## Information provided
▽

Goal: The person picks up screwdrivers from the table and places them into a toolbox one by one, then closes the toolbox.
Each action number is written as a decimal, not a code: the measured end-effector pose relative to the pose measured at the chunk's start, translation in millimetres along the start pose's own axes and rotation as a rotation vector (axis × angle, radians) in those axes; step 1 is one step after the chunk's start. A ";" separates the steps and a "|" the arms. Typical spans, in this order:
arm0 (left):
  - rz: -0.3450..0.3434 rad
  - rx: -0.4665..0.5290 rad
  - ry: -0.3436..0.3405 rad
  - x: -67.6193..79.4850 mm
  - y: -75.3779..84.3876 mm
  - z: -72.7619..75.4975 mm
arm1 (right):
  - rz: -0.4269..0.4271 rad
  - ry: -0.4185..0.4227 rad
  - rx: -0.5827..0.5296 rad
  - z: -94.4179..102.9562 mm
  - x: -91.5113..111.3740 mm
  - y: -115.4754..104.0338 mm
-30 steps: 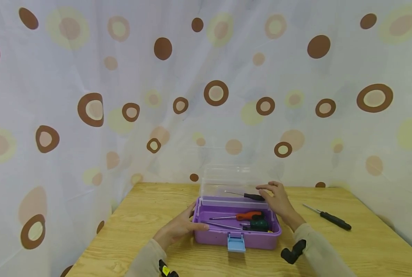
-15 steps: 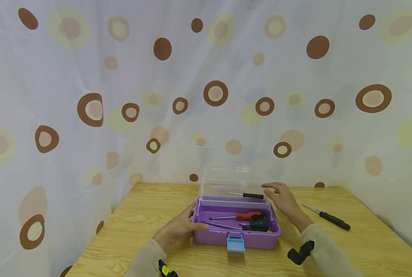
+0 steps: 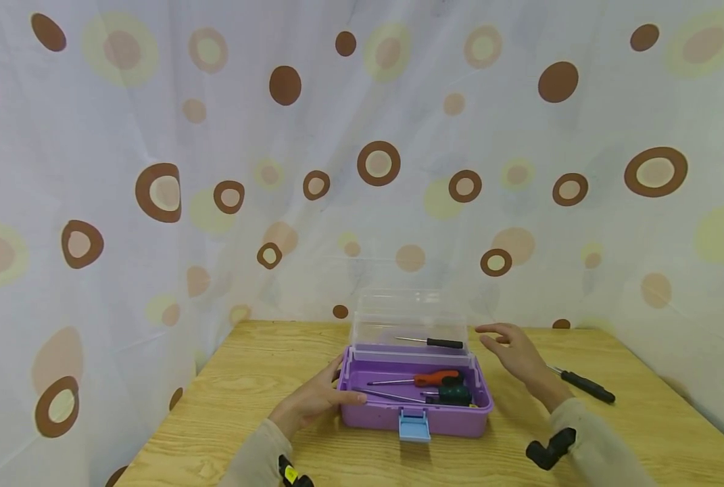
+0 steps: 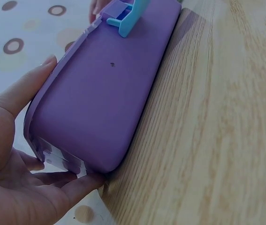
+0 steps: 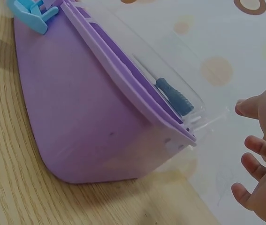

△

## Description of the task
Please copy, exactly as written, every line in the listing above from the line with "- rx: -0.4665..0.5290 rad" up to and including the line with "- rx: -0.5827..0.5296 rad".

## Response box
  - rx: -0.4665..0.5290 rad
  - ry: -0.3436..0.3405 rad
  - x: -67.6193..79.4850 mm
  - y: -75.3779..84.3876 mm
  - z: -72.7619..75.4975 mm
arm1 (right):
  - rz: -0.4269..0.4271 rad
  - ry: -0.4185..0.4227 rad
  - rx: -0.5827..0.5296 rad

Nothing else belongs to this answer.